State lawmakers allocate money for Medicaid beds, which are distributed throughout the state's nursing homes. That money pays for residents who can't afford skilled-nursing home care on their own.
While incoming retirees often have retirement accounts that enable them to pay for nursing home care without Medicaid, many developers still prefer to build with Medicaid-allocated beds to minimize their risk, Bailey said.
"You're going to have someone who comes in at 70 and is still hanging out at 93, and by that time, they will have run out of resources," she said.
Some senior-care community operators have found it's more economical to expand an existing facility than to build from the ground up. That's what Bishop Gadsden has done over the years. Founded in 1850 through the Episcopal Diocese of South Carolina, the community started with assisted-living units and branched out to offer nursing home-level care, apartments and a memory-care unit.

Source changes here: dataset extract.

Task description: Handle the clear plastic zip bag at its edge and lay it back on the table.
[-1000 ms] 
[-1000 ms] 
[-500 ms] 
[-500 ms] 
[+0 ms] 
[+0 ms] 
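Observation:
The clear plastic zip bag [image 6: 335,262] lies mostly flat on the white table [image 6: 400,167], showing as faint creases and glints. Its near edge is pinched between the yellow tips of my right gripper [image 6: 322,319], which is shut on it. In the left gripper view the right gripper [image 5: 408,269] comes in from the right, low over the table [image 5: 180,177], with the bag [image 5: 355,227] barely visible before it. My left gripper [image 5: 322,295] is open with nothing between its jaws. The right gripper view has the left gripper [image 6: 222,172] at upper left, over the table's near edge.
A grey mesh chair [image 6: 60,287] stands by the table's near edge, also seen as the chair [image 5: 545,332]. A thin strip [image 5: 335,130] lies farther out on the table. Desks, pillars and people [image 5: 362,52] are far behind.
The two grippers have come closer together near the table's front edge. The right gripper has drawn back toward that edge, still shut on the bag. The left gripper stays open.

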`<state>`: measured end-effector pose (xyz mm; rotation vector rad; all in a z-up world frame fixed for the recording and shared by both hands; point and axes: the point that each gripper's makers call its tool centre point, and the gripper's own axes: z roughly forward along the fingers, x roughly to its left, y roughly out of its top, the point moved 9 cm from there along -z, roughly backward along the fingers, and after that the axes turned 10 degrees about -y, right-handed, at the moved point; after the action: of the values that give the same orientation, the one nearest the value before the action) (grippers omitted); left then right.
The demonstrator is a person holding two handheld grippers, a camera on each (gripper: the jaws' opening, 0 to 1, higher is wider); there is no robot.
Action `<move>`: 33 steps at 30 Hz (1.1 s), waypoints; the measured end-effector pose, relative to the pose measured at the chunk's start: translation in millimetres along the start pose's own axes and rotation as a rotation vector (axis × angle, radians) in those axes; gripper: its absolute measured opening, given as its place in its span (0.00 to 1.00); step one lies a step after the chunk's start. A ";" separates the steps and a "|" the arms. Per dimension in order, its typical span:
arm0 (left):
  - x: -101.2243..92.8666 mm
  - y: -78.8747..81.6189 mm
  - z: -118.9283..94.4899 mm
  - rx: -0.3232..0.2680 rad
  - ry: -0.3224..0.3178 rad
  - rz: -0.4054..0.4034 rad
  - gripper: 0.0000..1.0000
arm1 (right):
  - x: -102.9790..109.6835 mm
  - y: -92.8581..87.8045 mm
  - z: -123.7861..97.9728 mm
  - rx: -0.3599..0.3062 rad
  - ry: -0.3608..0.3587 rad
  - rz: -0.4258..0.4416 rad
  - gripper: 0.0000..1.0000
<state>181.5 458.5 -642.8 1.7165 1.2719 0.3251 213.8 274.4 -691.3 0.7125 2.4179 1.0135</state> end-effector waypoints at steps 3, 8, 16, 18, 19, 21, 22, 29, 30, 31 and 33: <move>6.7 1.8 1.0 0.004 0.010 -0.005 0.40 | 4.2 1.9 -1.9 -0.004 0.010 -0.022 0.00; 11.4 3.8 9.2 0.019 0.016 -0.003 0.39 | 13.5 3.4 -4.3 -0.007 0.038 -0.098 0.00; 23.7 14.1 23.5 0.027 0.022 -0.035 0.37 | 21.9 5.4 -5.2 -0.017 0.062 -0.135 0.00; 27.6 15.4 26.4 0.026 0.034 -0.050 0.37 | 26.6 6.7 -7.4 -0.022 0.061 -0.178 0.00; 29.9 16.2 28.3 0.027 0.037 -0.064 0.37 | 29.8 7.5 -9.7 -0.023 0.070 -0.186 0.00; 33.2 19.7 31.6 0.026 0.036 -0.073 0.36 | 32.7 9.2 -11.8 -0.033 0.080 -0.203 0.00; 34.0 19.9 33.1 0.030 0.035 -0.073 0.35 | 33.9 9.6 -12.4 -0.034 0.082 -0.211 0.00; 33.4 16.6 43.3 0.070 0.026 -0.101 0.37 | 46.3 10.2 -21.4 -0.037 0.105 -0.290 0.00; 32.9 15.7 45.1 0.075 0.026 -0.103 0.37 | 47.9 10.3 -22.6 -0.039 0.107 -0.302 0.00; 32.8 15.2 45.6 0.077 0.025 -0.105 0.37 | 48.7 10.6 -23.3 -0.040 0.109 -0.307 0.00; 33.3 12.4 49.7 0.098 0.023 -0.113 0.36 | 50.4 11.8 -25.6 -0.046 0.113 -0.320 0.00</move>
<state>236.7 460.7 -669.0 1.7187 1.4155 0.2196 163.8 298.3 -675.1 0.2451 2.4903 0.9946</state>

"We wouldn't have built out here if we didn't have the opportunity to expand," Trawick said.
Bishop Gadsden said it is constantly renovating to accommodate shifting needs and changing tastes. The younger wave of retirees often come to the Camp Road complex with a clear concept of how they'd like to live out their final years, Trawick said.
"Unless the economy really changes people's expectations in the long term, people will continue to expect larger amenities and accommodations," he said.
Likewise, across the country, many nursing home owners, especially those courting retirees with private money, are changing their offerings to make them more like a home and less like an institution.
"We are having to change how we do things, which is good news for you," Lee of the S.C. Health Care Association said a recent luncheon for a local building industry trade group. "People don't want concrete buildings with concrete floors."